_DATA BLOCK:_
::::
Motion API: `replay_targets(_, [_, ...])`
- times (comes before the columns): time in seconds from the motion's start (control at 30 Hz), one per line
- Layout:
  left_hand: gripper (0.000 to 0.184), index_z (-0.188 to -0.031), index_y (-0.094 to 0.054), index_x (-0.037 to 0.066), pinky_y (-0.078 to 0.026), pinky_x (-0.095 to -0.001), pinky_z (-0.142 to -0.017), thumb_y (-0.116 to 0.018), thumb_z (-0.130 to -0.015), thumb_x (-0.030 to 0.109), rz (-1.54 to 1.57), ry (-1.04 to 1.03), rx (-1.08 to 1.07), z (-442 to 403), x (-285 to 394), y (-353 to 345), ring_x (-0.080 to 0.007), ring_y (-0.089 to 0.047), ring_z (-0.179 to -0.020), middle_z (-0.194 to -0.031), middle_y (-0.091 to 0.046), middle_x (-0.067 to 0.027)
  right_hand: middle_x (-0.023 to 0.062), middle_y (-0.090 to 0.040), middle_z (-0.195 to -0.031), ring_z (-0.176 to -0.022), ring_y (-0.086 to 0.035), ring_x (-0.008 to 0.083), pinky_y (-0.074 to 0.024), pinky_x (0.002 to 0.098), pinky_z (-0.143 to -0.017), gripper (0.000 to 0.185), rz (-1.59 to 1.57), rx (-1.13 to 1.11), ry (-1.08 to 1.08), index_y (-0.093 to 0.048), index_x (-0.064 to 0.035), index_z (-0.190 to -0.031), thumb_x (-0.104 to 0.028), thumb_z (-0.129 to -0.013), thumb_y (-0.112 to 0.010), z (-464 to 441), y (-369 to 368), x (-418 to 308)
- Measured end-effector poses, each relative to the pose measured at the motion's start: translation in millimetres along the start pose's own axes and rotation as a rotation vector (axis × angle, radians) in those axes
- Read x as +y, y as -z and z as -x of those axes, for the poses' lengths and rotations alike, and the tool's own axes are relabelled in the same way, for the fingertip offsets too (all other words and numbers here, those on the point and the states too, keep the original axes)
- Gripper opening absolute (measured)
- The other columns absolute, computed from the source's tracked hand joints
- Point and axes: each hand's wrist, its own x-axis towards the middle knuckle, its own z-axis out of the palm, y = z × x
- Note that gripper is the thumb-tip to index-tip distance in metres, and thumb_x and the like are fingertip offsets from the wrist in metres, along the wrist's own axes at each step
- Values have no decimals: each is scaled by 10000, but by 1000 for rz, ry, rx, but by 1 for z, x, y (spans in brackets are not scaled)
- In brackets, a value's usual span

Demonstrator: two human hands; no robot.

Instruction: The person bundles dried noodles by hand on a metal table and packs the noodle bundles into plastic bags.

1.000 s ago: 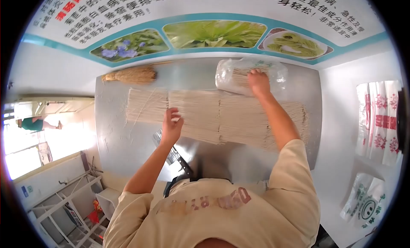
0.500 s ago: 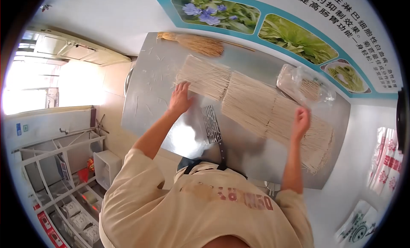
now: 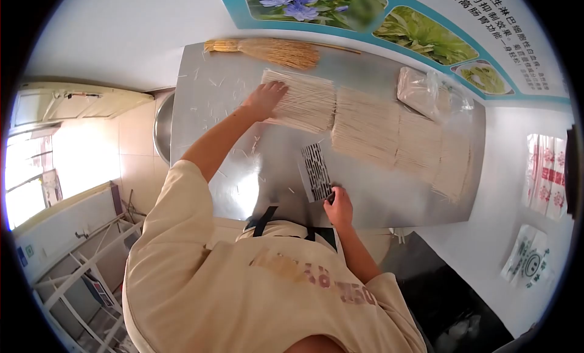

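Pale dried noodles (image 3: 365, 125) lie in several side-by-side sections in a long row across the metal table. My left hand (image 3: 266, 102) rests palm down on the left end of the row, with its fingers stretched over the strands. Nearer to my body, my right hand (image 3: 338, 207) is closed round the dark handle of a cleaver (image 3: 315, 170). Its broad blade, with a black-and-light broken pattern that may be a reflection, lies flat on or just above the table, pointing away from me. The blade is apart from the noodles.
A straw broom (image 3: 274, 52) lies along the table's (image 3: 207, 128) far edge. Behind the noodles at the right is a clear plastic bag (image 3: 420, 93) with a pale block in it. Loose noodle bits are scattered on the left. A printed poster (image 3: 359, 34) borders the back.
My right hand has moved left and toward me from the noodles and has taken hold of the cleaver's handle. My left hand has shifted further onto the left noodle section.
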Motion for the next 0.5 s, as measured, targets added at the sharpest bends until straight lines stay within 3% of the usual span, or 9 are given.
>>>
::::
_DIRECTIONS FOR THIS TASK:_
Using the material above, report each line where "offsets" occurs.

_THE COMPLETED TASK:_
- Read x as +y, y as -z and z as -x of those axes, for the poses' lengths and rotations alike, and the tool's own axes are relabelled in the same way, for the fingertip offsets too (all other words and numbers here, those on the point and the states too, keep the original axes)
- Note that gripper is the thumb-tip to index-tip distance in metres, and thumb_x and the like are fingertip offsets from the wrist in metres, along the wrist's own axes at each step

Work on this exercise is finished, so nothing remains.